Message-ID: <4E58E97F.7040006@RedHat.com>
Date: Sat, 27 Aug 2011 08:56:31 -0400
From: Steve Dickson <SteveD@redhat.com>
To: Chuck Lever <chuck.lever@oracle.com>
CC: Luk Claes <luk@debian.org>, linux-nfs@vger.kernel.org
Subject: Re: [PATCH] mount.nfs: Preserve any explicit port=2049 option
References: <1312625496-2496-1-git-send-email-luk@debian.org> <4E56AFCB.2020803@RedHat.com> <F4AA6B6E-D029-47BC-A710-23A7AE2582A8@oracle.com> <4E56ED9D.7020906@RedHat.com> <4D7CDC73-5EF0-438E-98B5-32B06730B5B6@oracle.com>
In-Reply-To: <4D7CDC73-5EF0-438E-98B5-32B06730B5B6@oracle.com>
Content-Type: text/plain; charset=ISO-8859-1
Sender: linux-nfs-owner@vger.kernel.org
MIME-Version: 1.0

Hey,

On 08/26/2011 09:58 AM, Chuck Lever wrote:
> 
> On Aug 25, 2011, at 8:49 PM, Steve Dickson wrote:
> 
>> On 08/25/2011 04:46 PM, Chuck Lever wrote:
>>>
>>> On Aug 25, 2011, at 4:25 PM, Steve Dickson wrote:
>>>
>>>> First of all let me apologize for taking so long
>>>> to get to this... I did take some time off.... 
>>>>
>>>> On 08/06/2011 06:11 AM, Luk Claes wrote:
>>>>> If NFS port (2049) is supplied explicitly, don't ignore this setting by requesting it to portmapper again. Thanks to Ben Hutchings <ben@decadent.org.uk> for the patch.
>>>>>
>>>>> Signed-off-by: Luk Claes <luk@debian.org>
>>>>> ---
>>>>> utils/mount/stropts.c |    4 ++--
>>>>> 1 files changed, 2 insertions(+), 2 deletions(-)
>>>>>
>>>>> diff --git a/utils/mount/stropts.c b/utils/mount/stropts.c
>>>>> index f1aa503..8b2799c 100644
>>>>> --- a/utils/mount/stropts.c
>>>>> +++ b/utils/mount/stropts.c
>>>>> @@ -437,8 +437,8 @@ static int nfs_construct_new_options(struct mount_options *options,
>>>>> 	if (po_append(options, new_option) == PO_FAILED)
>>>>> 		return 0;
>>>>>
>>>>> -	po_remove_all(options, "port");
>>>>> -	if (nfs_pmap->pm_port != NFS_PORT) {
>>>>> +	if(po_remove_all(options, "port") == PO_FOUND ||
>>>>> +	   nfs_pmap->pm_port != NFS_PORT) {
>>>>> 		snprintf(new_option, sizeof(new_option) - 1,
>>>>> 			 "port=%lu", nfs_pmap->pm_port);
>>>>> 		if (po_append(options, new_option) == PO_FAILED)
>>>> Now I like the idea of not sending the pmap inquire for the 
>>>> port when the port is specified on the command because its
>>>> a TCP connection.
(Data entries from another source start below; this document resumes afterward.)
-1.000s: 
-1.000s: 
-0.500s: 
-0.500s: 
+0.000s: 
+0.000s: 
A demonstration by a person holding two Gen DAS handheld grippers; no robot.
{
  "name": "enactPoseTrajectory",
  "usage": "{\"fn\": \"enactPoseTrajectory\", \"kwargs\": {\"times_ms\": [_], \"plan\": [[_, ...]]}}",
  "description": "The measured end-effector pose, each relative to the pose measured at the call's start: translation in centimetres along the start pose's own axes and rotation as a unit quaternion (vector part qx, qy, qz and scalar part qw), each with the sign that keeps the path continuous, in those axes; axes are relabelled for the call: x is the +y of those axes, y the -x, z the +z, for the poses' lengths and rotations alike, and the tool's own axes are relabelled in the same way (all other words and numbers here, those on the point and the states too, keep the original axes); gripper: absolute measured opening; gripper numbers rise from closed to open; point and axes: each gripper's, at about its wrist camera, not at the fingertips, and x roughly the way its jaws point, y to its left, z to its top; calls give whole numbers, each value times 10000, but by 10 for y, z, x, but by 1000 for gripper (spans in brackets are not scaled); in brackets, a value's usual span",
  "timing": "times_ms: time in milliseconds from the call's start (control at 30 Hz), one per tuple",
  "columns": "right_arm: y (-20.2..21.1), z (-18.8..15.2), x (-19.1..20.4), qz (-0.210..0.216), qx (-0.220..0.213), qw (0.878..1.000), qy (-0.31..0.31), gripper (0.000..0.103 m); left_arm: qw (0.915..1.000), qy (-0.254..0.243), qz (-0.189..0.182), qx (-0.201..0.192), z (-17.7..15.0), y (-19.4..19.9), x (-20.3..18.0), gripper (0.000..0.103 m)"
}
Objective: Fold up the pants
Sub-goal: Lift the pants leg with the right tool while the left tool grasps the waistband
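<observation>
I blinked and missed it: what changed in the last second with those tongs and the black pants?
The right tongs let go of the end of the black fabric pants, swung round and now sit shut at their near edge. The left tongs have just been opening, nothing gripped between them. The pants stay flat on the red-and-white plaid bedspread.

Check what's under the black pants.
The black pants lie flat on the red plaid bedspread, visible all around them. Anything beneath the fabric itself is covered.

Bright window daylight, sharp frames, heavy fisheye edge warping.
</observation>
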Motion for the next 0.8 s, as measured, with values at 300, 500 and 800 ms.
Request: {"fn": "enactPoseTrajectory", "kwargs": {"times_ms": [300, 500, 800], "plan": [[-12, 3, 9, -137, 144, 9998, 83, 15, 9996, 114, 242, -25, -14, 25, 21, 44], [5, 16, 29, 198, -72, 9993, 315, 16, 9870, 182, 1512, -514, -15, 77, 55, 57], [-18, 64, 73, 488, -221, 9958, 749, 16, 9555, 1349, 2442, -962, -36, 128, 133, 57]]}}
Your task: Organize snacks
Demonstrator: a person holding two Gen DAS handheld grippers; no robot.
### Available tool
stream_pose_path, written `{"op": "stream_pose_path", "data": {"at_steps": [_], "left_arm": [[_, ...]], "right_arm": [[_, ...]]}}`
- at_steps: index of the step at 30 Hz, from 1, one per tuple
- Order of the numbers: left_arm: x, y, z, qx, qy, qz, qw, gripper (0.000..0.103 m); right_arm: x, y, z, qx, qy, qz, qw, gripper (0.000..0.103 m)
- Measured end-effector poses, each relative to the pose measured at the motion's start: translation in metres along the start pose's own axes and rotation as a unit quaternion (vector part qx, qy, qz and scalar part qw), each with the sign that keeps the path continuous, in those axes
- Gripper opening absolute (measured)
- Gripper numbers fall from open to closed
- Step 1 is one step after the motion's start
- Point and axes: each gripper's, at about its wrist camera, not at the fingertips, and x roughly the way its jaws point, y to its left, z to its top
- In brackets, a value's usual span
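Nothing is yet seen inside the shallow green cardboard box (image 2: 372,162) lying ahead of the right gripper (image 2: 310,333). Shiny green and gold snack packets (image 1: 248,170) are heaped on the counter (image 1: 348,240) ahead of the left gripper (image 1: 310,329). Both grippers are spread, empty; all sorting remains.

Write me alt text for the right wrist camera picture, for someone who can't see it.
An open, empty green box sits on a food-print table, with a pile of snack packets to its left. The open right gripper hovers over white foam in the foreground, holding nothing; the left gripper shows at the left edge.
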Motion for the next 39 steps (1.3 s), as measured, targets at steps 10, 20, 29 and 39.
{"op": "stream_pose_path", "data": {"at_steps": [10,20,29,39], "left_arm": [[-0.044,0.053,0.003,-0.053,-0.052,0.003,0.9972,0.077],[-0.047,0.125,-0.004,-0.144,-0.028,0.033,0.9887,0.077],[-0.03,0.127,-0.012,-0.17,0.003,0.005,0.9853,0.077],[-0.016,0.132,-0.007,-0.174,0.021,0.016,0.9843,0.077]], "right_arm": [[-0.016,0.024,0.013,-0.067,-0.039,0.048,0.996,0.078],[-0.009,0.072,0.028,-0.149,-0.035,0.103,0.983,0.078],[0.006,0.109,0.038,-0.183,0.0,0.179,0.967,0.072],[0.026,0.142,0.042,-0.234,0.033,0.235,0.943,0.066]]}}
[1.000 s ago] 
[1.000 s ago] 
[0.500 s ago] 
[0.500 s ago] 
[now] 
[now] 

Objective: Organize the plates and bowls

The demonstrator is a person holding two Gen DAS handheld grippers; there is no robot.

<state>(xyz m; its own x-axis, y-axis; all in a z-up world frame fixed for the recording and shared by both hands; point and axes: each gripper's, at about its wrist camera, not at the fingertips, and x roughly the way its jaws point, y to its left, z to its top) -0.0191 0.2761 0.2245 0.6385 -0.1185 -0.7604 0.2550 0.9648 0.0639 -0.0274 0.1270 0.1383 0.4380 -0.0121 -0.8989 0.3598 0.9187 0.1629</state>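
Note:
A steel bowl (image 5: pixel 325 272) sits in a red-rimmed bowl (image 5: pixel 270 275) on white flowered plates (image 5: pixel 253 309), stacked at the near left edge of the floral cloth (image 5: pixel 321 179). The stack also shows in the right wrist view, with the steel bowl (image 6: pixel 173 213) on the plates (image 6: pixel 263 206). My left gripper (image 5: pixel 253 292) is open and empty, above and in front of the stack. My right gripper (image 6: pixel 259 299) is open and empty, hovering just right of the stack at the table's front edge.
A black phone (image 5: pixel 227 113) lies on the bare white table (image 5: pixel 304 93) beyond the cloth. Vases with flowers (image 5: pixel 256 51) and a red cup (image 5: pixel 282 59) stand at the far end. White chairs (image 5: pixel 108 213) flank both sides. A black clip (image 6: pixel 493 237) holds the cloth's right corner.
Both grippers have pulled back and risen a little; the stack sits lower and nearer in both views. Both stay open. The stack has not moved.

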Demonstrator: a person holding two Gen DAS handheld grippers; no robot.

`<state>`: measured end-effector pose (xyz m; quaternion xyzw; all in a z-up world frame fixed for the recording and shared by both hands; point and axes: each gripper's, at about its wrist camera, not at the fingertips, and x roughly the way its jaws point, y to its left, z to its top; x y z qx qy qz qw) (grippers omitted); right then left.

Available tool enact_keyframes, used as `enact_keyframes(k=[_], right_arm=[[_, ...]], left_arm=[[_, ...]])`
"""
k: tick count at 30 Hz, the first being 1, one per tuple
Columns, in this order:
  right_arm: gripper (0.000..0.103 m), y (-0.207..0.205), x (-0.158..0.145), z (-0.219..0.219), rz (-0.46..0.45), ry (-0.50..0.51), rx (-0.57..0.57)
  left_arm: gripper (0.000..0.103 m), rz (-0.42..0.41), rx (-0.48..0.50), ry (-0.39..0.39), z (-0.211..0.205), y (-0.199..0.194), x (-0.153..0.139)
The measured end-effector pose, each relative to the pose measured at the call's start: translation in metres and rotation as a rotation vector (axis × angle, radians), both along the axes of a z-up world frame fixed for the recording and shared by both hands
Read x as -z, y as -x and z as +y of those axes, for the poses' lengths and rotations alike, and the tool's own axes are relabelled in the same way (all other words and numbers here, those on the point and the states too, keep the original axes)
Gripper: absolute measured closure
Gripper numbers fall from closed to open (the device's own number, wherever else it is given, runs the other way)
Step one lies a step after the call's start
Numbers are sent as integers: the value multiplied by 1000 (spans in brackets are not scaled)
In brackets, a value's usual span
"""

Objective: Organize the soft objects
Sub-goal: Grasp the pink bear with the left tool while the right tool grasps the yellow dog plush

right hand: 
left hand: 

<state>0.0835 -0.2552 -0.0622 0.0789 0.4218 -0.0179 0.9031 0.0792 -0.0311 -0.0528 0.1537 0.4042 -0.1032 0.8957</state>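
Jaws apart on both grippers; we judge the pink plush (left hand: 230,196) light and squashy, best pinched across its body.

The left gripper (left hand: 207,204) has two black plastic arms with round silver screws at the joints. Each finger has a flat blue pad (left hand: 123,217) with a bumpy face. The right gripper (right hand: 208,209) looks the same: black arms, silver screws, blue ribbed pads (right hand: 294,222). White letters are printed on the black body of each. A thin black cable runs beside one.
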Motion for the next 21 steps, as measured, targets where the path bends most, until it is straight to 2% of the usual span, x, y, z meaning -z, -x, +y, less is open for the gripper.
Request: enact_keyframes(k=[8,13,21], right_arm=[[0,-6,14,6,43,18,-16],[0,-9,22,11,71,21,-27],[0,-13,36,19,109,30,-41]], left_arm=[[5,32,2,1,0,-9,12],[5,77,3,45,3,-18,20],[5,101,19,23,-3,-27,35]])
During automount storms, wasting TCP connections
>>>> is not a good thing... 
>>>>
>>>> But your patch does not seem to do that since all the port
>>>> negotiation is done well before this part of the code.
>>>
>>> I thought the idea was to eliminate the port query during REnegotiation
>>> if "port=" was specified.  That seems like exactly what the patch does.  
>> Ah, I did miss the renegotiation aspect... Its been a long day... ;-)
>>
>>> Does the initial port negotiation also have this problem?
>> Well I was thinking why even do the initial port negotiation when
>> the port= is set... 
> 
> An rpcbind query is still needed if port= is specified but transport or 
> version options were not. Simply specifying port= does not shut off 
> negotiation. 
You are correct. Not only is the port specified but the version is also
specified as well due to the fact we are in this part of the code. 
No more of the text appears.